Kisah di balik versi Tiku Rari bukanlah sebuah "legenda penciptaan" tunggal, melainkan sebuah **proses inkulturasi**:

* **Penerjemahan Suasana:** Tiku Rari menyadari bahwa masyarakat Toraja memiliki ritual kematian yang sangat kompleks (*Rambu Solo'*). Namun, dalam iman Kristen, kematian bukan lagi akhir yang menakutkan, melainkan sebuah "perpulangan" yang tenang. Tiku Rari berusaha membawa nuansa doa Simeon (kedamaian) ke dalam nada-nada yang akrab dengan jiwa orang Toraja.
* **Penggunaan Musik Tradisional:** Tiku Rari mengolah melodi lagu ini dengan memperhatikan tangga nada dan harmoni yang khas Toraja—seringkali menggunakan pola vokal yang mengalir (melismatis) dan tenang, menyerupai nyanyian ratapan tradisional (*Pa'marakka*) namun dengan pesan teologis yang memulihkan.
* **Tujuan Liturgis:** Lagu ini sering digunakan di Toraja pada saat ibadah pemakaman atau saat ibadah malam (sebagai doa penutup). Tiku Rari ingin agar jemaat tidak melihat kematian sebagai sesuatu yang asing, melainkan sebagai momen di mana seseorang "pergi dalam damai" (seperti Simeon), yang sangat relevan dengan pengharapan orang Toraja akan keselamatan di akhirat.

### 3. Makna Mendalam dalam Versi Tiku Rari
Apa yang membuat versi Tiku Rari begitu berkesan bagi masyarakat Toraja?

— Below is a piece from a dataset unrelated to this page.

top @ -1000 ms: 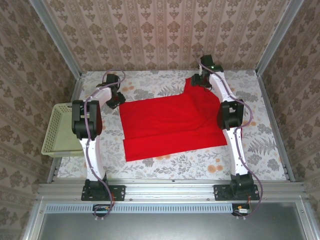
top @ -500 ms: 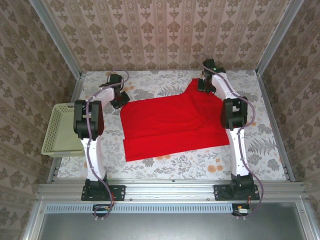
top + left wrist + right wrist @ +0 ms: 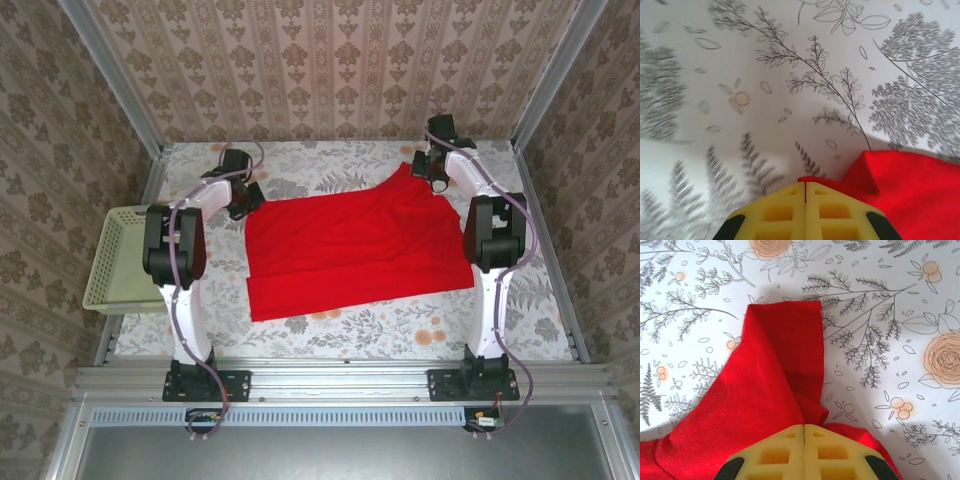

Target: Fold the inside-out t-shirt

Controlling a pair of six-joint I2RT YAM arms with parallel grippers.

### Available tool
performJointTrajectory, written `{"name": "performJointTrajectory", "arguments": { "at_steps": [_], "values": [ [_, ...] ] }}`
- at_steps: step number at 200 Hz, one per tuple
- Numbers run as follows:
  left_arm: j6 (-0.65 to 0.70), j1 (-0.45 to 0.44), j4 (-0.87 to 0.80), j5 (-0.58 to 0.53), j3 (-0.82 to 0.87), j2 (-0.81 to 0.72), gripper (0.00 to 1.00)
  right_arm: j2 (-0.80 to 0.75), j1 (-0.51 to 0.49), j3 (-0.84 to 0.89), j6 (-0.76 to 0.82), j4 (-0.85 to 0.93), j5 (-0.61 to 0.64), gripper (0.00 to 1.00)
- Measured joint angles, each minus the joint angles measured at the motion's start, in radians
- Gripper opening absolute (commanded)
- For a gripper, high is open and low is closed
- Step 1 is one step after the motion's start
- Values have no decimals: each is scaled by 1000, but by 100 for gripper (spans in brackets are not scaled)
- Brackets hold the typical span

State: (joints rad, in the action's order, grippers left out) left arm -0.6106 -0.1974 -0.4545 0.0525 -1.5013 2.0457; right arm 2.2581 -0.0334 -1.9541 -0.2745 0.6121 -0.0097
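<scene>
Both pairs are clamped shut on cloth. Left fingers (image 3: pixel 775 212) pinch a corner of the red t-shirt (image 3: pixel 355 245); right fingers (image 3: pixel 775 455) pinch a bunched edge fold. The shirt lies spread between the two pairs, probably tensioned at its far corners to square it for folding. Floral-print worktop (image 3: pixel 400 322), patterned walls (image 3: pixel 330 70), pale basket (image 3: pixel 120 260) outboard of the left fingers.

Bright, soft light is shining evenly. The bright red cloth t-shirt (image 3: pixel 775 370) is throwing a faint grey shadow on the white flowery table cover (image 3: pixel 890 300).
</scene>
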Motion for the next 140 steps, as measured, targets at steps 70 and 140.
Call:
{"name": "performJointTrajectory", "arguments": {
  "at_steps": [70, 140],
  "values": [
    [-2, 9, 90, -30, 186, -311, 0, -2, -47, -27, 74, -4, 48, 0],
    [21, 36, 168, -12, 311, -360, 0, -129, -60, 80, 108, -47, 175, 0]
  ]
}}
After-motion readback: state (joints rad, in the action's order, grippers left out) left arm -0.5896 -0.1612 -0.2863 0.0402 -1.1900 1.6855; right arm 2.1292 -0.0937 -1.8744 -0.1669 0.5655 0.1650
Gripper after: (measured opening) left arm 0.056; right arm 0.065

1. **Dukacita yang Berpengharapan:** Dalam budaya Toraja, kematian adalah peristiwa besar. Tiku Rari mengubah perspektif "ratapan" menjadi "pelepasan". Melalui lagu ini, keluarga yang ditinggalkan diajak untuk merelakan almarhum dengan perasaan tenang, karena mereka percaya bahwa sang almarhum telah "melihat keselamatan Tuhan".
2. **Kekuatan Lirik dan Melodi:** Tiku Rari mampu menyelaraskan keanggunan teks kuno (Simeon) dengan estetika suara masyarakat pegunungan Toraja yang jujur dan teduh. Lagu ini sering dibawakan dengan paduan suara (koor) yang harmoninya berlapis-lapis, mencerminkan kebersamaan komunitas Toraja dalam menghadapi dukacita.

### Kesimpulan
Kisah di balik lagu ini adalah kisah **pertemuan antara iman Kristen dengan kearifan lokal.** Tiku Rari tidak sekadar menerjemahkan teks Alkitab, tetapi ia "membumikan" doa Simeon agar dapat dirasakan oleh orang Toraja sebagai sebuah pelukan Tuhan di saat-saat terakhir kehidupan.

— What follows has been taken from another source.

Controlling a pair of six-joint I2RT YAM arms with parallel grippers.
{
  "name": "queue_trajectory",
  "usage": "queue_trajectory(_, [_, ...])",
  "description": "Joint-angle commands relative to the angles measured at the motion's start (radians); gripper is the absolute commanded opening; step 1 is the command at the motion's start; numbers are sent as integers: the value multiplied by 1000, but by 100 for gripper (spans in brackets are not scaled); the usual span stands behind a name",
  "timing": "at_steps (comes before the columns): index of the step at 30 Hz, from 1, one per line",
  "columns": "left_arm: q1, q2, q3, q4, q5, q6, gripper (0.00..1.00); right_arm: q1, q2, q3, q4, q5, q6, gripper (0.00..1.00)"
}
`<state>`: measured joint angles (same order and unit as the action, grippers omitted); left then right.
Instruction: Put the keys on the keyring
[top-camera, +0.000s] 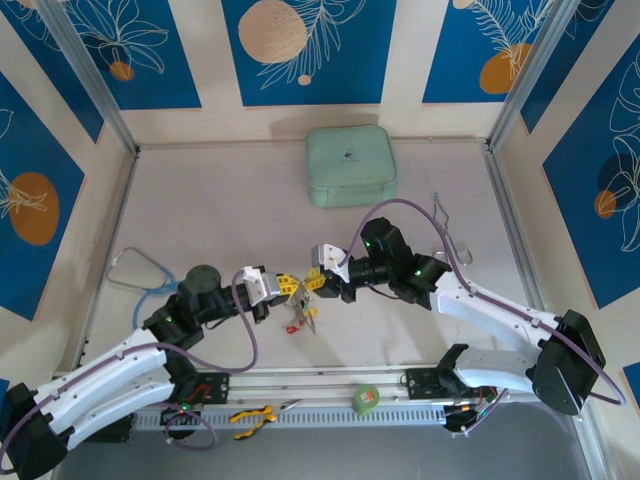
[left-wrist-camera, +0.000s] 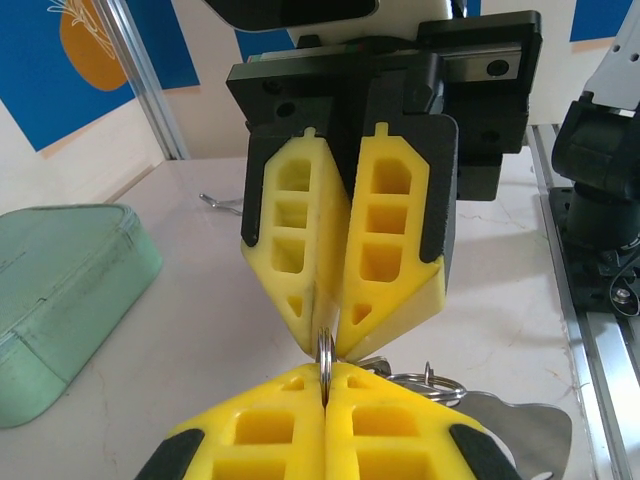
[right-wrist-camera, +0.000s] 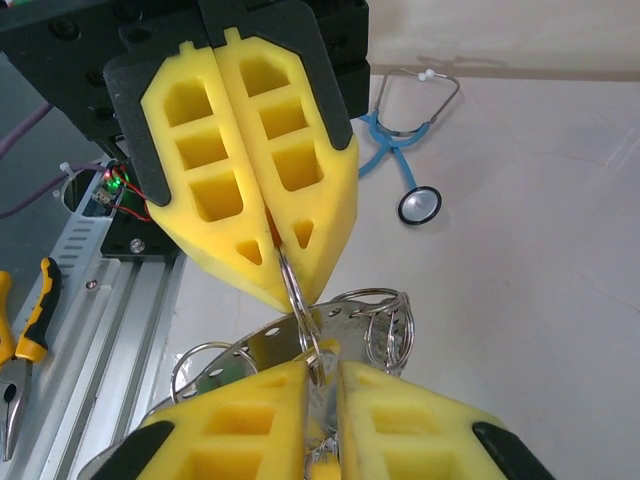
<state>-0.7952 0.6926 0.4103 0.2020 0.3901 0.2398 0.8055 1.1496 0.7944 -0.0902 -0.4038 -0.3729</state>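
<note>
Left gripper (top-camera: 291, 287) pinched shut on the keyring (left-wrist-camera: 325, 350) at frame centre, right gripper (top-camera: 313, 284) tip to tip and closed on the same ring, keys (top-camera: 299, 318) dangling below: threading apparently mid-step, next needing the ring prised apart; wrist close-ups revealing the thin wire, overhead revealing the hanging bunch.

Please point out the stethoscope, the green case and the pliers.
stethoscope (right-wrist-camera: 420, 205), right wrist view, round chest piece.
green case (top-camera: 349, 166), top external view, middle of lid.
pliers (top-camera: 250, 415), top external view, yellow handles.
</note>
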Motion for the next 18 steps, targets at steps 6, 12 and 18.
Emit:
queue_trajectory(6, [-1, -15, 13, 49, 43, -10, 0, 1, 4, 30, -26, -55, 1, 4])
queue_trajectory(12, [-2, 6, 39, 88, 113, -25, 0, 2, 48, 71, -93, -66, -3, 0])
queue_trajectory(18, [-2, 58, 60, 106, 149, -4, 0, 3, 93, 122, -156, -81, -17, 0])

Lagu ini menjadi warisan karena berhasil mengubah rasa takut akan kematian menjadi sebuah **"kemenangan damai"**. Hingga hari ini, setiap kali lagu ini dinyanyikan dalam irama khas Tiku Rari di tanah Toraja, jemaat diajak untuk berhenti sejenak, menarik napas, dan percaya bahwa kematian adalah gerbang menuju damai yang dijanjikan Tuhan.